Tim Pendry writes:
I strongly endorse your and Ambassador Hambley’s first three paragraphs. I am not qualified to comment on the last advisory paragraph but it strikes me that throwing large numbers of politicized police on to the streets will merely create soldiery for the insurgency. There is no political will in the West to put in the massive troop numbers to take their place any more than to put in what is required in Afghanistan. The killing of these young students indicates just how desperate the situation has become. I understand that market bombings have also just taken place so it is clearly getting worse.
However, I suggest that references to the ‘liberation’ of Iraq indicates a continued blindness to the causes of this violence – not just the ill-will of violent men but the blundering intervention of romantic idealists who have been allowed to play with armed force. In time, romantic idealists will understand that there are only two types of liberation – of people by themselves or of peoples by others where these others have the will, the power and the competence to do the job decisively and honorably and then hand power back to the people when they have done.
Sadly neither has been the case in Iraq. Worse, many insurgents now see themselves as liberating themselves not against Saddam but against the West. The West clearly does not have the will to do more than buttress a one-sided government as it tries to hold control of its own capital city. The situation is really not that much better in Kabul and Mogadishu. The nice liberals from the West are associated with foreign invasion, cultural imperialism, civilian casualties, de facto warlordism (in the latter two) and economic depression for the poorest where the hand-outs are not near-by for the cameras.

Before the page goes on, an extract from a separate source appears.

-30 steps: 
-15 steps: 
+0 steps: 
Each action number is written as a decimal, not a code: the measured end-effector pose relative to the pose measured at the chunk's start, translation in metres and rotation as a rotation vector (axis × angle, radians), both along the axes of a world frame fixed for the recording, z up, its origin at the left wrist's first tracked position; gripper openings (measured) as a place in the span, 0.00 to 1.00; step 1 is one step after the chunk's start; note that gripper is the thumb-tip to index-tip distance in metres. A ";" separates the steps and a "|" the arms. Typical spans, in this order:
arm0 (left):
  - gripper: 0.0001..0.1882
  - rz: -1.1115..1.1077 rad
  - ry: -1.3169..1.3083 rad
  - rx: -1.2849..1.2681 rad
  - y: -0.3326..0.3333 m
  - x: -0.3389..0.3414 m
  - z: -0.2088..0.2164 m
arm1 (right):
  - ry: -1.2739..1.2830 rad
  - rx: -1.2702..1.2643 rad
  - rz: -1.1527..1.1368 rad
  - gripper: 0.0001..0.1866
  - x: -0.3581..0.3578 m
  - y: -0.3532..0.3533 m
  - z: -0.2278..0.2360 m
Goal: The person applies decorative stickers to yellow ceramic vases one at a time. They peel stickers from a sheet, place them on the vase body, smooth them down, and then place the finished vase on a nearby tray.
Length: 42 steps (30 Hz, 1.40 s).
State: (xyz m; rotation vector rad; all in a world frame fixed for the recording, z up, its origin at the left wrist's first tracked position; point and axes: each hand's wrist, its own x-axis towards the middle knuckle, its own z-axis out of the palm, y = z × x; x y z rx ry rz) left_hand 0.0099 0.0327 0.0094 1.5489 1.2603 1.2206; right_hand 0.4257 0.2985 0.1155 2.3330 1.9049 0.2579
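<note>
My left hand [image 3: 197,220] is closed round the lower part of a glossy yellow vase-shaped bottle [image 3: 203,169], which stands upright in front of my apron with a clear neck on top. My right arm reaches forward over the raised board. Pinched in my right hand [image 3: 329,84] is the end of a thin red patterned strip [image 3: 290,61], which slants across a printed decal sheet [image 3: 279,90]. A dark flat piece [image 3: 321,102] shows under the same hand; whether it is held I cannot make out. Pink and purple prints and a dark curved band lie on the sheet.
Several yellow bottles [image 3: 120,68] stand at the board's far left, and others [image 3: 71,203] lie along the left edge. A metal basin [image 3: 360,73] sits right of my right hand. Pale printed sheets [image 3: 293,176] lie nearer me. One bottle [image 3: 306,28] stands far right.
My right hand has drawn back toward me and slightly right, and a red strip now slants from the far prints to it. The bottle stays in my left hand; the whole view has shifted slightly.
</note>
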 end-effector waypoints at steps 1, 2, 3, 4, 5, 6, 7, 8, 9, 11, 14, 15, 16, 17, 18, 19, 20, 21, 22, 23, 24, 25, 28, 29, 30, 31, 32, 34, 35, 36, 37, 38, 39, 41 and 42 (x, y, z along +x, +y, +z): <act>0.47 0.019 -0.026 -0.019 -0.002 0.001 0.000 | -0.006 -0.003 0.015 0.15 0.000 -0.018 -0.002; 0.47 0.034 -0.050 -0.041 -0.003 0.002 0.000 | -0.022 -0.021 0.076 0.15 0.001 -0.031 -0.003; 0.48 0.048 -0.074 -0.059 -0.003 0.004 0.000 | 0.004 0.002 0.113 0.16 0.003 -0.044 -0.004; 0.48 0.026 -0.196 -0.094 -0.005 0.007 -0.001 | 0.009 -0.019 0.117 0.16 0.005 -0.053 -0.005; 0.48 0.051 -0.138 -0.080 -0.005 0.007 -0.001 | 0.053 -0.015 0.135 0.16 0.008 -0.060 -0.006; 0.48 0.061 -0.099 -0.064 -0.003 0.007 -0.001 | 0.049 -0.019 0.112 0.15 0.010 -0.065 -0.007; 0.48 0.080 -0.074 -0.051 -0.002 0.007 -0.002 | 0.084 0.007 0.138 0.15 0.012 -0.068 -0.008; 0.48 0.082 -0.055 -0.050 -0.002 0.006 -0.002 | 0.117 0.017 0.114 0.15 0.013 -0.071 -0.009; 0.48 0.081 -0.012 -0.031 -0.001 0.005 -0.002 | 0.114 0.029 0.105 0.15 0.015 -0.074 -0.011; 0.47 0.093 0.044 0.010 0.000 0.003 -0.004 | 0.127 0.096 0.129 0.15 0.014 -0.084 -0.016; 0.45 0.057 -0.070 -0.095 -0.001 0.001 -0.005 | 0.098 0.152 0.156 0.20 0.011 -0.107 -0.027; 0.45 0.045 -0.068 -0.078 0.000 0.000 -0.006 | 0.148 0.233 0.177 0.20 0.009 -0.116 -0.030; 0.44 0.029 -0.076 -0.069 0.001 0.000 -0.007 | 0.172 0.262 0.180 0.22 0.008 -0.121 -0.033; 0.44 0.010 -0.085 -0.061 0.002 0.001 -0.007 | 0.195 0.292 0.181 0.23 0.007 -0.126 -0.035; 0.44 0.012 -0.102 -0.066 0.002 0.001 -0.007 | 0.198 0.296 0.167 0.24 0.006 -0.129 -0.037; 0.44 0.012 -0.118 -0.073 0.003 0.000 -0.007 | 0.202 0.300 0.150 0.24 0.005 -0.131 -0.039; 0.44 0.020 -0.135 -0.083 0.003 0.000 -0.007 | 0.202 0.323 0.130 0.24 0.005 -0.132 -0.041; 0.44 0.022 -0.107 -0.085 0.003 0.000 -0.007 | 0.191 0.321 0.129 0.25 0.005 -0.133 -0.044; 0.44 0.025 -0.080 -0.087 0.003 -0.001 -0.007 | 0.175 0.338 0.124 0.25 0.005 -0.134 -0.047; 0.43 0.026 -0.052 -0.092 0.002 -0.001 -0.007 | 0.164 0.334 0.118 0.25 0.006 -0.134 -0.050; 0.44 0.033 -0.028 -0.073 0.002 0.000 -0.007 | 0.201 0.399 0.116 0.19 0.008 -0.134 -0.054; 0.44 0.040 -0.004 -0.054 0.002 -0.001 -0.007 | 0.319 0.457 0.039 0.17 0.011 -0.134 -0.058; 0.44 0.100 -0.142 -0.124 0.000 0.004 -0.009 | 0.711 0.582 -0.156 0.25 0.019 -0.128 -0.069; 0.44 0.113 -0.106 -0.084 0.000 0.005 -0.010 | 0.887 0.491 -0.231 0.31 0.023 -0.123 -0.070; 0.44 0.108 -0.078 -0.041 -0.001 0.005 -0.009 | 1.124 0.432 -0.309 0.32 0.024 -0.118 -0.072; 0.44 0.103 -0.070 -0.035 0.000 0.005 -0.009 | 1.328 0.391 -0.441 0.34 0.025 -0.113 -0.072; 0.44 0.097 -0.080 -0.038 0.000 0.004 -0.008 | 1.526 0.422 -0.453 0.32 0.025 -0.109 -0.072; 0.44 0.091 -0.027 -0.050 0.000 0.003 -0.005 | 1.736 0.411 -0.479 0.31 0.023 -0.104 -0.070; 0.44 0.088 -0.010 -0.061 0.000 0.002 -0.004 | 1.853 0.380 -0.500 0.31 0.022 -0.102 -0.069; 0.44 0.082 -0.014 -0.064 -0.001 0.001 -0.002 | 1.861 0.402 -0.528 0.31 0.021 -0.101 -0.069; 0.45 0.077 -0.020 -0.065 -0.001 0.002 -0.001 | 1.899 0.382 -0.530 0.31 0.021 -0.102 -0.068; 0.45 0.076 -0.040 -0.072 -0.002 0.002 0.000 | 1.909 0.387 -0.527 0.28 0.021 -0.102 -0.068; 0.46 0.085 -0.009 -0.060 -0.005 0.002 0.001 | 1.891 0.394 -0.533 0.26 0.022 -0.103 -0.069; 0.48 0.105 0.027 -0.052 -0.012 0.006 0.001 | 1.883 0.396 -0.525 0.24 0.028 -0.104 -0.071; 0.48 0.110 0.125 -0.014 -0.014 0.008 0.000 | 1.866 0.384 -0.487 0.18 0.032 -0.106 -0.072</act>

It would have been far better for the Iraqi people if they had not been punished for their history with sanctions and then war and now occupation. It is good to remember that if the US and the UK were ever invaded by a country claiming to bring something better through the barrel of a gun, many of us would still choose insurgency against the occupier rather than collaborate. This is a natural reaction to invasion of space regardless of liberal democratic theory. It seems never to have been considered by the invaders as a political driver. Once war starts, it gets out of control rapidly.

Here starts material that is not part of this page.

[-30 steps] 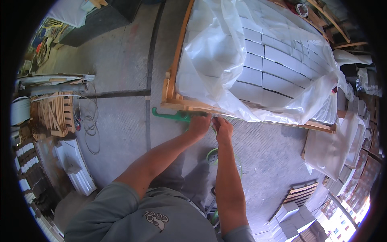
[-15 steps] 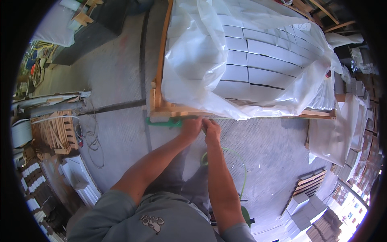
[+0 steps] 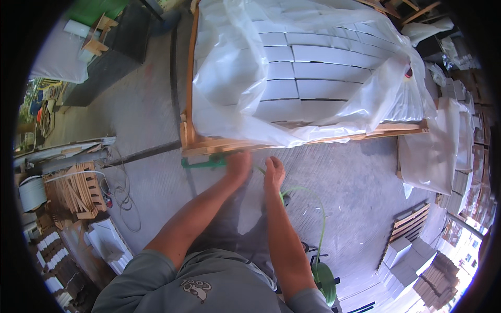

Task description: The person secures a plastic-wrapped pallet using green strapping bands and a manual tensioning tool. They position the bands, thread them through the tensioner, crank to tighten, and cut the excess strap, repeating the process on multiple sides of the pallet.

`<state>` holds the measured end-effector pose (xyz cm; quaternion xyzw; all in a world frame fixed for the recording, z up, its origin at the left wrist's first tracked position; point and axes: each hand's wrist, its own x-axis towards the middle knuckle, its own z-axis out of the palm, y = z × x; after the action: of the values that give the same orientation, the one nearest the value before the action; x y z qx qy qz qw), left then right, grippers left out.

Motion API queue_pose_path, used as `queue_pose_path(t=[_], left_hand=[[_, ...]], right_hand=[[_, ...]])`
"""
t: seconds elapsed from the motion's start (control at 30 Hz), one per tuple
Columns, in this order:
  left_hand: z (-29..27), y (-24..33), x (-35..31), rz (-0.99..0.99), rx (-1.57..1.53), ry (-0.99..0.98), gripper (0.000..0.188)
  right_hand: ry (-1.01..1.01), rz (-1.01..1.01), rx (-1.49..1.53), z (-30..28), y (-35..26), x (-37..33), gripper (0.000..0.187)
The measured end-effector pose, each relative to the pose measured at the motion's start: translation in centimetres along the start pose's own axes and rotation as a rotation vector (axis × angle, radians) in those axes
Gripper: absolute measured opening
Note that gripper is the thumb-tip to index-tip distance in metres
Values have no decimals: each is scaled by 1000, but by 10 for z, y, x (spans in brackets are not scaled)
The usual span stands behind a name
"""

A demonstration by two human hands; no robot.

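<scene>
My left hand is closed at the right end of a green long-handled tool, just below the front edge of a wooden pallet. Its fingertips are partly hidden. Slightly to the right, my right hand pinches a thin green strap. A short piece of that strap sticks out left of the fingers, and the rest curves down to a green reel by my right side. White boxes lie stacked on the pallet, partly under loose clear plastic film.
More film-covered goods stand at the right. A wooden pallet and white boxes lie at the lower right. To the left are wooden slats, a white roll and a loose coil on the floor.
My hands have moved apart, the left one leftward and the right one slightly right. The whole view has shifted, so the stack sits further left and the reel shows more.
</scene>
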<state>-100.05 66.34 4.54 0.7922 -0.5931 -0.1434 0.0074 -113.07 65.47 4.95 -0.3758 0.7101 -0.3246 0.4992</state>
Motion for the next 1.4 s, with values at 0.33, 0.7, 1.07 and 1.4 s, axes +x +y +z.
queue_pose_path(t=[0.33, 0.7, 1.07, 1.4], left_hand=[[-1, 8, 18, 247, 294, -98, 21], [0, 19, 29, 206, 533, -197, 21], [4, 99, -72, 255, 178, -247, 35], [23, 124, -150, 249, -126, -998, 30]], right_hand=[[-5, 327, -42, -204, 94, -97, 35], [320, 656, 131, -364, 229, -237, 29], [441, 747, 276, -456, 264, -299, 25], [1017, 244, 976, -534, 252, -368, 30]])
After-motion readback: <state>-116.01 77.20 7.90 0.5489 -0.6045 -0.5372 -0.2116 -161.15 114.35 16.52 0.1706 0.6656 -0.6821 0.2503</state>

Ruthless guerrillas have chosen a brutal strategy but because Western policy-makers set up a situation where violence, civil war and anarchy became inevitable. The proponents of liberal intervention could theorise but not think – they have made matters infinitely worse on many fronts by promising what can no longer be delivered and opening the space for a widespread insurgent challenge to the myth of Western military superiority. So the war extends and more innocent people die.
That particular university was inevitably going to be targeted as soon as a war of national liberation between two determined parties, each claiming the mantle of liberation, had truly begun. It was the tit-for-tat for the incursion into Haifa Street and it is going to get worse. Ten perceived ‘collaborators’ will probably die for every Westerner. That should cause interventionists to sleep uneasy at night because the option is now defeat or counter-terror – and we will certainly have lost the plot when ‘our side’ start replying in kind. The manner of Saddam’s execution is a taster of what may be to come.

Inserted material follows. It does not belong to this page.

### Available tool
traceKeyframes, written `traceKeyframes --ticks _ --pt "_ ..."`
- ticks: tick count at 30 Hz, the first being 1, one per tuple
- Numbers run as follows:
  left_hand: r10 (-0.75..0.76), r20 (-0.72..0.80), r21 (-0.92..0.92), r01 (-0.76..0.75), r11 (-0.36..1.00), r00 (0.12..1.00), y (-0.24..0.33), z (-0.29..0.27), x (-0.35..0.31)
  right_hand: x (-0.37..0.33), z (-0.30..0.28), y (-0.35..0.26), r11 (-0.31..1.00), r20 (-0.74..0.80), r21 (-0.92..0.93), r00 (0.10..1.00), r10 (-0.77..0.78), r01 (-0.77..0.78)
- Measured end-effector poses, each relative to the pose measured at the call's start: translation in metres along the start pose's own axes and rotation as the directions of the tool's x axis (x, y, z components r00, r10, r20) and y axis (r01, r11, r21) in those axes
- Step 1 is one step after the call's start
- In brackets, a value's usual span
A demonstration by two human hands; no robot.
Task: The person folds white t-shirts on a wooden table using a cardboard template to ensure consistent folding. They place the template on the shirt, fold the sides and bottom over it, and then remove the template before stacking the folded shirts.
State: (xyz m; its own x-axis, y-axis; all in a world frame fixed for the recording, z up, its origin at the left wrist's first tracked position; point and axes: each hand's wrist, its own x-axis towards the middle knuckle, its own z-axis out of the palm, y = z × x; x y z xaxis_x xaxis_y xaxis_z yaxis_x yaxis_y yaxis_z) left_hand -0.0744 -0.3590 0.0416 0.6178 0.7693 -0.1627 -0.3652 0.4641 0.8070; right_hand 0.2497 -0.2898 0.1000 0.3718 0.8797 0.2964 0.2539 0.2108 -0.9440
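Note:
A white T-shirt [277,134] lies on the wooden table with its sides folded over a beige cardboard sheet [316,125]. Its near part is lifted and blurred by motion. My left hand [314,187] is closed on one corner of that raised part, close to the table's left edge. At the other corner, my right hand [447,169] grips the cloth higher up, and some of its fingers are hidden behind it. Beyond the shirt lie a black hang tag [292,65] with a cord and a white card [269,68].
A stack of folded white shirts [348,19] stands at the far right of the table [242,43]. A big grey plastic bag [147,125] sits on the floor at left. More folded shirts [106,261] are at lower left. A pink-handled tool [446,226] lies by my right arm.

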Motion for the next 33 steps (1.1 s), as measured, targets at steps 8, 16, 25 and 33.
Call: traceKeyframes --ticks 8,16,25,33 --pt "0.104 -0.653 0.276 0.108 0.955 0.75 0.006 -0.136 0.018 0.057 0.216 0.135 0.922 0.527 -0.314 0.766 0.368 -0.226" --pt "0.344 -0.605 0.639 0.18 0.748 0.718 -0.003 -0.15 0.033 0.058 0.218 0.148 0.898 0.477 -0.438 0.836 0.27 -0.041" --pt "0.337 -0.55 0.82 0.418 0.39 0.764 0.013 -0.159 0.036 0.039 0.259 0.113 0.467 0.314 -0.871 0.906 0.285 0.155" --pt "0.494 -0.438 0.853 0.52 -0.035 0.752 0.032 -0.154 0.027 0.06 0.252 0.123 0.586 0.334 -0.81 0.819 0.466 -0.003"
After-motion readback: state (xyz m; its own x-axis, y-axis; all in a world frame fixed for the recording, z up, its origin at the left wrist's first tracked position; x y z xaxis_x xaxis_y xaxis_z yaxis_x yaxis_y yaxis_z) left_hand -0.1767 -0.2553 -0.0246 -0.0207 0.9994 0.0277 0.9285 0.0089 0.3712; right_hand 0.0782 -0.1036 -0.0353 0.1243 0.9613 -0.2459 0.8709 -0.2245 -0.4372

Western policy-makers are (in my view) as culpable through a sin of omission as the insurgents are through a sin of commission. These are two sides of a bad coin and, as always, it is the relatively innocent who suffer – allegedly 34,000 civilians in Iraq in 2006, probably more. Stupidity is as murderous as malice. So, we should never call what happened in 2003 a ‘liberation’ but an ‘intervention’ (if we are kind) or a ‘blunder’ (if we are not). The policy of liberal armed intervention is now intellectually bankrupt and it is time to reflect that bankruptcy in our use of language.
In the meantime, my deepest condolences to the families of these young people – an example of the barbarity of war for which no words could be comfort. This constant killing across the region makes me sick to my stomach.